Repeat every line of the data verbatim.
-------- Listed records --------
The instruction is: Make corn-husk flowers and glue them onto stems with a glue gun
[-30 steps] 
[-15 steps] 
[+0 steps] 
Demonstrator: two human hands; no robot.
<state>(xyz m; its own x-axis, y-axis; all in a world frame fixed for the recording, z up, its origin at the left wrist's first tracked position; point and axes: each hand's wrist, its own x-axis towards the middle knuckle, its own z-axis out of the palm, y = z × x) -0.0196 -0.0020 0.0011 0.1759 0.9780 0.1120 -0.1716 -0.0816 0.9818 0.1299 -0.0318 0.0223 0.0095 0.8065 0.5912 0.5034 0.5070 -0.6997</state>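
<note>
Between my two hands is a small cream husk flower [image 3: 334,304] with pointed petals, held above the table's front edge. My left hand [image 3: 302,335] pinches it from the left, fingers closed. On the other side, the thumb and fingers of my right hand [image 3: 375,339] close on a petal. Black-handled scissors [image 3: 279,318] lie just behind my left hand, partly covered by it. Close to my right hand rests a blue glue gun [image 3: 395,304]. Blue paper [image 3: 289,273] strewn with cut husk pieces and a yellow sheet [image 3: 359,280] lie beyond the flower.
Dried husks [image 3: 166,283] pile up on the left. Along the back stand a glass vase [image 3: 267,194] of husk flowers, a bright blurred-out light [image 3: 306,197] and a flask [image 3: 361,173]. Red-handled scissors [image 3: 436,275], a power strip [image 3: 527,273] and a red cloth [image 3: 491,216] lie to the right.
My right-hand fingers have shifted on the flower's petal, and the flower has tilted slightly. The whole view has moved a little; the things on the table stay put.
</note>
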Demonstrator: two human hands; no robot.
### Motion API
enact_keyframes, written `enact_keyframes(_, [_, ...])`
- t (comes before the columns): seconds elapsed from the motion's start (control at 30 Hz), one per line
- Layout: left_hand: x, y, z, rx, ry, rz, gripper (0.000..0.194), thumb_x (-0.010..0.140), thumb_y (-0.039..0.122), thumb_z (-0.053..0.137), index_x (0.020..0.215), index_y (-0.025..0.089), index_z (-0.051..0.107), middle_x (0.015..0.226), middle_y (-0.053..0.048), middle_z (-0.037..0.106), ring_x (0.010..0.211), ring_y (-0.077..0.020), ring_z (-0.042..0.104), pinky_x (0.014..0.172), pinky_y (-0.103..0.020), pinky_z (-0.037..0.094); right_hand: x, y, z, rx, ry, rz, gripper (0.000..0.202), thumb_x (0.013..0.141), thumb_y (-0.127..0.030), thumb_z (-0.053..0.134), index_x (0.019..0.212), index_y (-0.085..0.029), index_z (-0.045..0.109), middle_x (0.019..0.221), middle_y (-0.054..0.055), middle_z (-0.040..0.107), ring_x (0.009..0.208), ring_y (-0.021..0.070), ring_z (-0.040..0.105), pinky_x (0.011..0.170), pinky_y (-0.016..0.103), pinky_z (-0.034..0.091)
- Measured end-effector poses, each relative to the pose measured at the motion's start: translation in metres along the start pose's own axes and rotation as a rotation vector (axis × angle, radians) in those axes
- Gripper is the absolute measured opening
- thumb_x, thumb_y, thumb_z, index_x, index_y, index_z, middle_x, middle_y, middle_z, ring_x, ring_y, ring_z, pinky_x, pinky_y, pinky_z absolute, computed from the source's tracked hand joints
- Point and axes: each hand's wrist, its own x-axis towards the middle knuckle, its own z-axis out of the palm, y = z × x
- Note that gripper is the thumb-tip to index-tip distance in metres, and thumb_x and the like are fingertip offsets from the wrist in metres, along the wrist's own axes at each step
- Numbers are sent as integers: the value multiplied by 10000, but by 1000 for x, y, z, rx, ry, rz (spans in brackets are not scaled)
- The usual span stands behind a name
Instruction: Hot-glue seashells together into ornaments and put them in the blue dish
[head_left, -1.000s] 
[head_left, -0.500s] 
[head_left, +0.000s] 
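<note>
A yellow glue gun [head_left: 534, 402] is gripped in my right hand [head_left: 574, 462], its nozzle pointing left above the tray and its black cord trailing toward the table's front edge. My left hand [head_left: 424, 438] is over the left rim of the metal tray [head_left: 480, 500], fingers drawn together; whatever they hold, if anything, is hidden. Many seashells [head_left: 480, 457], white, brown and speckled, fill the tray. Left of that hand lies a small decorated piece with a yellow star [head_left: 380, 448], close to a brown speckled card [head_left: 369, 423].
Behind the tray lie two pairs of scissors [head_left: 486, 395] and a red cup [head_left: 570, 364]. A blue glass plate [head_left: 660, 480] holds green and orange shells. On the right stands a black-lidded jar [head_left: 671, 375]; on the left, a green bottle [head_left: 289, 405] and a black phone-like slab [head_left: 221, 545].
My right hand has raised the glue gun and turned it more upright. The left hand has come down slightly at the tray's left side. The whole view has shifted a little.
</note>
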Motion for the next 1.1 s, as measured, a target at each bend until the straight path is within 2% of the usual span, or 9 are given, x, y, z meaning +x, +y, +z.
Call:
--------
Expected answer:
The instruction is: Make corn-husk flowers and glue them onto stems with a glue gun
[-30 steps] 
[-15 steps] 
[+0 steps] 
Demonstrator: two human hands; no robot.
<state>(xyz m; its own x-axis, y-axis; all in a world frame fixed for the recording, z up, its origin at the left wrist's first tracked position; point and axes: each hand's wrist, its own x-axis towards the middle knuckle, its own z-axis out of the palm, y = z × x) -0.0196 -0.0020 0.0011 0.1759 0.9780 0.1120 -0.1716 -0.0816 0.9818 0.1299 -0.0318 0.0223 0.0095 0.8065 0.5912 0.5034 0.5070 -0.6997</state>
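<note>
Between my two hands is a small cream husk flower [image 3: 334,304] with pointed petals, held above the table's front edge. My left hand [image 3: 302,335] pinches it from the left, fingers closed. On the other side, the thumb and fingers of my right hand [image 3: 375,339] close on a petal. Black-handled scissors [image 3: 279,318] lie just behind my left hand, partly covered by it. Close to my right hand rests a blue glue gun [image 3: 395,304]. Blue paper [image 3: 289,273] strewn with cut husk pieces and a yellow sheet [image 3: 359,280] lie beyond the flower.
Dried husks [image 3: 166,283] pile up on the left. Along the back stand a glass vase [image 3: 267,194] of husk flowers, a bright blurred-out light [image 3: 306,197] and a flask [image 3: 361,173]. Red-handled scissors [image 3: 436,275], a power strip [image 3: 527,273] and a red cloth [image 3: 491,216] lie to the right.
My right-hand fingers have shifted on the flower's petal, and the flower has tilted slightly. The whole view has moved a little; the things on the table stay put.
</note>
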Demonstrator: two human hands; no robot.
### Motion API
enact_keyframes, written `enact_keyframes(_, [_, ...])`
- t (comes before the columns): seconds elapsed from the motion's start (control at 30 Hz), one per line
- Layout: left_hand: x, y, z, rx, ry, rz, gripper (0.000..0.194), thumb_x (-0.010..0.140), thumb_y (-0.039..0.122), thumb_z (-0.053..0.137), index_x (0.020..0.215), index_y (-0.025..0.089), index_z (-0.051..0.107), middle_x (0.015..0.226), middle_y (-0.053..0.048), middle_z (-0.037..0.106), ring_x (0.010..0.211), ring_y (-0.077..0.020), ring_z (-0.042..0.104), pinky_x (0.014..0.172), pinky_y (-0.103..0.020), pinky_z (-0.037..0.094); right_hand: x, y, z, rx, ry, rz, gripper (0.000..0.202), thumb_x (0.013..0.141), thumb_y (-0.127..0.030), thumb_z (-0.053..0.134), index_x (0.019..0.212), index_y (-0.085..0.029), index_z (-0.045..0.109), middle_x (0.019..0.221), middle_y (-0.054..0.055), middle_z (-0.040..0.107), ring_x (0.009..0.208), ring_y (-0.021..0.070), ring_z (-0.040..0.105), pinky_x (0.011..0.170), pinky_y (-0.016..0.103), pinky_z (-0.034..0.091)
- Measured end-effector poses, each relative to the pose measured at the motion's start: translation in metres along the start pose's own axes and rotation as a rotation vector (axis × angle, radians) in those axes
- Gripper is the absolute measured opening
- thumb_x, thumb_y, thumb_z, index_x, index_y, index_z, middle_x, middle_y, middle_z, ring_x, ring_y, ring_z, pinky_x, pinky_y, pinky_z absolute, computed from the source's tracked hand joints
- Point and axes: each hand's wrist, its own x-axis towards the middle knuckle, its own z-axis out of the palm, y = z × x
- Note that gripper is the thumb-tip to index-tip distance in metres, and thumb_x and the like are fingertip offsets from the wrist in metres, along the wrist's own axes at each step
- Numbers are sent as integers: the value multiplied by 10000, but by 1000 for x, y, z, rx, ry, rz (spans in brackets are not scaled)
- The usual span stands behind a name
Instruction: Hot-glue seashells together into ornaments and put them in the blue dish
[head_left, -1.000s] 
[head_left, -0.500s] 
[head_left, +0.000s] 
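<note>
A yellow glue gun [head_left: 534, 402] is gripped in my right hand [head_left: 574, 462], its nozzle pointing left above the tray and its black cord trailing toward the table's front edge. My left hand [head_left: 424, 438] is over the left rim of the metal tray [head_left: 480, 500], fingers drawn together; whatever they hold, if anything, is hidden. Many seashells [head_left: 480, 457], white, brown and speckled, fill the tray. Left of that hand lies a small decorated piece with a yellow star [head_left: 380, 448], close to a brown speckled card [head_left: 369, 423].
Behind the tray lie two pairs of scissors [head_left: 486, 395] and a red cup [head_left: 570, 364]. A blue glass plate [head_left: 660, 480] holds green and orange shells. On the right stands a black-lidded jar [head_left: 671, 375]; on the left, a green bottle [head_left: 289, 405] and a black phone-like slab [head_left: 221, 545].
My right hand has raised the glue gun and turned it more upright. The left hand has come down slightly at the tray's left side. The whole view has shifted a little.
</note>
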Motion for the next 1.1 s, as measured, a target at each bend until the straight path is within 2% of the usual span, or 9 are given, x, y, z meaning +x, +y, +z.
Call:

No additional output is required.